In preliminary remarks, Maurizio Giangiulio distances himself from “the idea that the history of the archaic polis was defined by the succession of different constitutions, according to the interpretative model of Aristotelian origin which has strongly influenced the ancient and the modern perception of Greek political history.” He observes, “Categories such as ‘statehood’, ‘constitution’, ‘citizenship’, ‘political franchises’ are not attuned—to say the least—to the nature of political life in the archaic age (276).” He argues that the numbered political bodies in the archaic period typically were “the whole community of the citizens (279).” “Before becoming a legal status,” he writes,” “citizenship was a distinguished behaviour (292).” In considering evidence for the Thousands of Colophon (Xenophanes), Aeolian Cyme (Heraclides Lembus), Croton, Locri, Rhegium, and Locrian Opus (various sources) as well as for the Six Hundred of Massalia, he proposes that these “numbered political bodies . . . should be seen much more as an integral part of the process by which a notion of citizenship took shape than of the history of the Greek oligarchical regimes (293).”

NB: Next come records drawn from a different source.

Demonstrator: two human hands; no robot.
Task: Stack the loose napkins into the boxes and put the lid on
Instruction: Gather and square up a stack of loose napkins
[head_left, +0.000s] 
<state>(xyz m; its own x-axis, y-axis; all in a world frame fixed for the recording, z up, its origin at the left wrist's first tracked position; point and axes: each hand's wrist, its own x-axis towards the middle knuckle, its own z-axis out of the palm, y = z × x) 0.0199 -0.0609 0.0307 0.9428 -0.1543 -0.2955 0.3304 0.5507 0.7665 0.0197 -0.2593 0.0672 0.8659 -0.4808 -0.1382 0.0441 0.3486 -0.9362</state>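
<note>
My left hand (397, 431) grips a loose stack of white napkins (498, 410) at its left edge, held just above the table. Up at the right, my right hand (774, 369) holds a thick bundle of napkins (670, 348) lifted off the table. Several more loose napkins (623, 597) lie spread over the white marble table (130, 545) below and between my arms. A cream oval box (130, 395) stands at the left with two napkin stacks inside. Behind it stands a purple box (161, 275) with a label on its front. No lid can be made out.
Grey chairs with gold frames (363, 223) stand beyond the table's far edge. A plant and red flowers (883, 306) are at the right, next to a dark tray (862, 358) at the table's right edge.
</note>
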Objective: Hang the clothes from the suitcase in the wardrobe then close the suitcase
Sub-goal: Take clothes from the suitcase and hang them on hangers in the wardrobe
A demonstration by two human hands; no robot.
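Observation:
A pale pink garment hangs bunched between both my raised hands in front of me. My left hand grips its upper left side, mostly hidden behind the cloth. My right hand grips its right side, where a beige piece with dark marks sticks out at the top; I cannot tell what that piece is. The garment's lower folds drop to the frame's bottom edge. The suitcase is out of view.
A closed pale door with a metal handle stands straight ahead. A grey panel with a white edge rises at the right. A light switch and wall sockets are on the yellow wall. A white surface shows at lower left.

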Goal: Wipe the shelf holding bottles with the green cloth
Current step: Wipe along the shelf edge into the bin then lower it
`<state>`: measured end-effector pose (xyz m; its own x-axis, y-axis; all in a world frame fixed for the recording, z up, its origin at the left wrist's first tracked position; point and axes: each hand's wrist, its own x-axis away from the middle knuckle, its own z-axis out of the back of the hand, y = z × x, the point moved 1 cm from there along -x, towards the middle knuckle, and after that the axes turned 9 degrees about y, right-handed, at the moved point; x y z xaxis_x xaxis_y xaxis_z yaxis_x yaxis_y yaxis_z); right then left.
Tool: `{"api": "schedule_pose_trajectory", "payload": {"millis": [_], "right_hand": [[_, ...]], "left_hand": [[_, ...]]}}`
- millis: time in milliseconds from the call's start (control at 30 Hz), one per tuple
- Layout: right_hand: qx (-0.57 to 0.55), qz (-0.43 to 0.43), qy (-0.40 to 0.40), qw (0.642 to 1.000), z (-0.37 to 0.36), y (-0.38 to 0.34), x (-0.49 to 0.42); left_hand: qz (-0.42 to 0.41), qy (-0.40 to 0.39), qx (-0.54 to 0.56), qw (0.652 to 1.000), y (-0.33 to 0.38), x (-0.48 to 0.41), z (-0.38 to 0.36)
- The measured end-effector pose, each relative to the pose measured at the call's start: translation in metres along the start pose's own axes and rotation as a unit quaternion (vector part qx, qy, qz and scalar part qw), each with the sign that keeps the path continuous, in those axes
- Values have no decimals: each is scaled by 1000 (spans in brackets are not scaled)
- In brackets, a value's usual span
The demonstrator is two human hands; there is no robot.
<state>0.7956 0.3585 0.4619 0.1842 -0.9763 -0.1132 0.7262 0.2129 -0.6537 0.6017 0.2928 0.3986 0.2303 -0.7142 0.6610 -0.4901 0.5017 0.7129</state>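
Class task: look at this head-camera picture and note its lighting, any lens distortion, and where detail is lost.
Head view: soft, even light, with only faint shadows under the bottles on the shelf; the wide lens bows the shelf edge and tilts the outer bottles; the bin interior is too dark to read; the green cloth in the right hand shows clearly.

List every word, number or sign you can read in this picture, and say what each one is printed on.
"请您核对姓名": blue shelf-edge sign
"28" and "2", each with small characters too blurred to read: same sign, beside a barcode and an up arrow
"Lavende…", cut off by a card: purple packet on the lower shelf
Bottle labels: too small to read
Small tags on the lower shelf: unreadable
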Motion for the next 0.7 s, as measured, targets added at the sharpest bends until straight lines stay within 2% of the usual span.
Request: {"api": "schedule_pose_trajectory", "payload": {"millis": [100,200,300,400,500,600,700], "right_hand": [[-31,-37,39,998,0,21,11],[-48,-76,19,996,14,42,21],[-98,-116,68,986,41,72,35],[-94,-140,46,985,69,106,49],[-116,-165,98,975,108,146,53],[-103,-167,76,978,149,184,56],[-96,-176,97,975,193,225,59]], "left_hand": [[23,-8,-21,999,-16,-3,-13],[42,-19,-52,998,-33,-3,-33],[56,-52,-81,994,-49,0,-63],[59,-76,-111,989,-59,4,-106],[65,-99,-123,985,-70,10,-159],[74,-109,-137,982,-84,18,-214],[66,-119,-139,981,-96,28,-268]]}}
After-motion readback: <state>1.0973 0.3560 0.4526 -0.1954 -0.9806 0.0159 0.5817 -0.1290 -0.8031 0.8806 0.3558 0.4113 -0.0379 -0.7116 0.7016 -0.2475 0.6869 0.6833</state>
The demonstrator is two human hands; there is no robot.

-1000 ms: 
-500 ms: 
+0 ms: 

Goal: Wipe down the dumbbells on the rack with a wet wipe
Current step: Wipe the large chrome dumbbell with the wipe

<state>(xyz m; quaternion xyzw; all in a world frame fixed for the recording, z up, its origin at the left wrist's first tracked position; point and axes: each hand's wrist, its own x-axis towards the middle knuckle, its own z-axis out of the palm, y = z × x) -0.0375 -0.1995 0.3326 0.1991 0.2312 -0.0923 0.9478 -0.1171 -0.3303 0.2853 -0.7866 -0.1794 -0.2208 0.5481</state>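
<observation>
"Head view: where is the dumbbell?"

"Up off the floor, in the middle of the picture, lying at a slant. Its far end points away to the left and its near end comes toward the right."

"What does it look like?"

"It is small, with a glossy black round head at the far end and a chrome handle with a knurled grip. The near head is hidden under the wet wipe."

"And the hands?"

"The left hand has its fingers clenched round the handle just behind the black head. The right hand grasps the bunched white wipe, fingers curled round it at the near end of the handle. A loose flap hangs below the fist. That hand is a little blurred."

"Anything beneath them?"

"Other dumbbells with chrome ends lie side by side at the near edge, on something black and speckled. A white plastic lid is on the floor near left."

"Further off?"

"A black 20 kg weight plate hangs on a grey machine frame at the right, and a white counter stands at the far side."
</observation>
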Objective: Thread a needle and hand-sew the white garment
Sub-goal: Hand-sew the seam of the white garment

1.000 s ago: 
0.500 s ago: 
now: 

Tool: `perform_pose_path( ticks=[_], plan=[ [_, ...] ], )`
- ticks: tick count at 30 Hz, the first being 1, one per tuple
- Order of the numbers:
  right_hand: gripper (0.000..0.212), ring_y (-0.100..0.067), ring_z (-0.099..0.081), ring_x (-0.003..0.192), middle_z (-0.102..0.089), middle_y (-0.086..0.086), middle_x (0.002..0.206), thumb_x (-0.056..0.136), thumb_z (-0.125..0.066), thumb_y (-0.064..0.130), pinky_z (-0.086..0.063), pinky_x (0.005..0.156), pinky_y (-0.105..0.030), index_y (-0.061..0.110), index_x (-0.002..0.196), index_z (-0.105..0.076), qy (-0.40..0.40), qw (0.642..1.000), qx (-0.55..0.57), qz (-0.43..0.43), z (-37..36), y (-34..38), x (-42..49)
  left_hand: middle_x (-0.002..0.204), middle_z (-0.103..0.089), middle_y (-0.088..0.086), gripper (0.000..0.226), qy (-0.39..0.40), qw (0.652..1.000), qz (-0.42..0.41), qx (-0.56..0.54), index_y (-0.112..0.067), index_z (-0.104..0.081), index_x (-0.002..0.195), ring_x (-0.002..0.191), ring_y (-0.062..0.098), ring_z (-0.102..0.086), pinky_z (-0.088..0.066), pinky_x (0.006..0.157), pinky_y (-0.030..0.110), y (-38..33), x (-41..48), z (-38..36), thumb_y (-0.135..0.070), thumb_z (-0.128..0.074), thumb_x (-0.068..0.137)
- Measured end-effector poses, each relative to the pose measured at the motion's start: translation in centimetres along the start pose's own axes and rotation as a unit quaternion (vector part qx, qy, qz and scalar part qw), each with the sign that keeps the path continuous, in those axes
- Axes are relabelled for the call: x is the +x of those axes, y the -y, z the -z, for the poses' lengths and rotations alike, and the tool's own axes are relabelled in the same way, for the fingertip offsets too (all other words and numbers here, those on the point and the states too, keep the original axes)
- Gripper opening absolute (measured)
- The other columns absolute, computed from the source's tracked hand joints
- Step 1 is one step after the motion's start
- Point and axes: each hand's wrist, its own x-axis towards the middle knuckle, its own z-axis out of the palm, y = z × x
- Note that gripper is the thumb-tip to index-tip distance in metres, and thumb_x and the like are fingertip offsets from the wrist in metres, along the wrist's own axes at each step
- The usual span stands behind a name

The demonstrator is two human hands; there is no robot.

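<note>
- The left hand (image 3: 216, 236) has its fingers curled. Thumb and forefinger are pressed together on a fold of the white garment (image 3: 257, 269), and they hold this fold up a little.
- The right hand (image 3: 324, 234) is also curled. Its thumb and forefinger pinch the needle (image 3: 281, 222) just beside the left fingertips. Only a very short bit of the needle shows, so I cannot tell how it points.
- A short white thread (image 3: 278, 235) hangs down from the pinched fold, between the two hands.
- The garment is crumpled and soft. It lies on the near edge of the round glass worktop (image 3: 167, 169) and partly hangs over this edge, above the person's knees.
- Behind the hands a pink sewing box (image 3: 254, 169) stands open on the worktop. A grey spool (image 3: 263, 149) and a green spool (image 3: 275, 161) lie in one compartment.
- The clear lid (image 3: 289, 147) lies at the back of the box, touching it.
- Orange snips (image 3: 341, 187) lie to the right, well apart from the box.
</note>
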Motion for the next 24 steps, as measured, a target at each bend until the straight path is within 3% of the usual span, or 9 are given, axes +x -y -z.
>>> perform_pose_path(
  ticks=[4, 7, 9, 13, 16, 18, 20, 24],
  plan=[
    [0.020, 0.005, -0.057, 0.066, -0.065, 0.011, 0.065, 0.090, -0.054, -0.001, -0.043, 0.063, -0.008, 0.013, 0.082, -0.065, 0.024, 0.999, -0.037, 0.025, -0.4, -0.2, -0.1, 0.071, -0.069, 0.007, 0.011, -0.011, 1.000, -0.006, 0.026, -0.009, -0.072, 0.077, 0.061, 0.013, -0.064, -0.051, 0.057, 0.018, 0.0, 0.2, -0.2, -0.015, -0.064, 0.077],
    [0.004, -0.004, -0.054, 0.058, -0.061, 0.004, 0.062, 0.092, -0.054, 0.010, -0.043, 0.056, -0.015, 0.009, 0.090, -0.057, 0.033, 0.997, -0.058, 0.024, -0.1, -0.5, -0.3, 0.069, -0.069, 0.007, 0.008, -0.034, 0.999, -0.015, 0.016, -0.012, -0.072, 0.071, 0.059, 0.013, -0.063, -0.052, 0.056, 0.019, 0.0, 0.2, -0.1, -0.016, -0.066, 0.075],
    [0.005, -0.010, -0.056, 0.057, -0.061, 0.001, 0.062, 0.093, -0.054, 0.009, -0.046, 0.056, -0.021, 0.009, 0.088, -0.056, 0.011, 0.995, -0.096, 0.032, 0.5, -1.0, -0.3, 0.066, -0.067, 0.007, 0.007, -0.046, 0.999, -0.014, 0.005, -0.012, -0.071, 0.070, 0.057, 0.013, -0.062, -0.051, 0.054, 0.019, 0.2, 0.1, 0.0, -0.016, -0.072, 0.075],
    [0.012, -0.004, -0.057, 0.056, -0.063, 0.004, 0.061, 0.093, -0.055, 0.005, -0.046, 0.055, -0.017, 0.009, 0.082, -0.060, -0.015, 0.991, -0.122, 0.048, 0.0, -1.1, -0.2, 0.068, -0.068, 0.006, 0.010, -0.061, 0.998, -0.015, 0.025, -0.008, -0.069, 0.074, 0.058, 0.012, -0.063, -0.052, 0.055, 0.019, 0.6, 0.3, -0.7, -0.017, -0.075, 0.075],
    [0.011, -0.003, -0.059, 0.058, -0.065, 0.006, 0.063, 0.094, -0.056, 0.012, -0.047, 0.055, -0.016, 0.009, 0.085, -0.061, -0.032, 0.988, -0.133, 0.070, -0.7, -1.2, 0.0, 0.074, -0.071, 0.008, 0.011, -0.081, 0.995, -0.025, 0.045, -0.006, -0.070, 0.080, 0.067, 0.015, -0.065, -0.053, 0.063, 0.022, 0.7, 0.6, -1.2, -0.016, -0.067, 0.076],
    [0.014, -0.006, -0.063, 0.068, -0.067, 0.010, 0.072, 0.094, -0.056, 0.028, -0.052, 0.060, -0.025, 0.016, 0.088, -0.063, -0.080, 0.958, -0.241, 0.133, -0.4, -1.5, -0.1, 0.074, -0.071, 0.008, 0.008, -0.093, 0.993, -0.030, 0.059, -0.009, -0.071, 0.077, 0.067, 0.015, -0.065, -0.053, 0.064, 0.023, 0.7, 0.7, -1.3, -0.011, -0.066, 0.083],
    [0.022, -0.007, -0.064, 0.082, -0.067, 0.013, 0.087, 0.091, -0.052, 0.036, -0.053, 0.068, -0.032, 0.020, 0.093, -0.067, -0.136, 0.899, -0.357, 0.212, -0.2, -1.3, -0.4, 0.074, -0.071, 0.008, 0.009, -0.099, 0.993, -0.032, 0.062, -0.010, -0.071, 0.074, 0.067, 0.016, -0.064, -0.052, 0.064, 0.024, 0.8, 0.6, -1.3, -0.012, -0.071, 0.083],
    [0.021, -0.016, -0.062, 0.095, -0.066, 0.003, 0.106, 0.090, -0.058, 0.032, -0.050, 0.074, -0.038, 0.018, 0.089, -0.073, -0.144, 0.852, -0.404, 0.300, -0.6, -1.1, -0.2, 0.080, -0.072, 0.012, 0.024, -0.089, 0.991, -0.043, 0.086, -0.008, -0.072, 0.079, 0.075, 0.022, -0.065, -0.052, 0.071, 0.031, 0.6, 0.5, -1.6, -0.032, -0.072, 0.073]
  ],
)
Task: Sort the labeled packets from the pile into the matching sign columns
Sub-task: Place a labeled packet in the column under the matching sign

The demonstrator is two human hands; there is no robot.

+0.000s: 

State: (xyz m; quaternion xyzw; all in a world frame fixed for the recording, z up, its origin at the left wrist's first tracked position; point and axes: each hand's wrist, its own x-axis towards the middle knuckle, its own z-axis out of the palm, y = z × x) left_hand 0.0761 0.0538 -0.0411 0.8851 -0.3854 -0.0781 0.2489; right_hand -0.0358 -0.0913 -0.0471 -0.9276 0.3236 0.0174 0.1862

In concluding, Roger Brock notes by way of retrospect “the sheer range and diversity of criteria for citizenship that were current in the archaic period (295)” and observes that “the diversity of the studies presented” in the book “calls into question both the usefulness of the term ‘citizenship’ in relation to the archaic period and how archaic arrangements are to be related to citizenship in the classical period (296),” while conceding that “the language of ‘citizenship’ might be the appropriate terminology (297).”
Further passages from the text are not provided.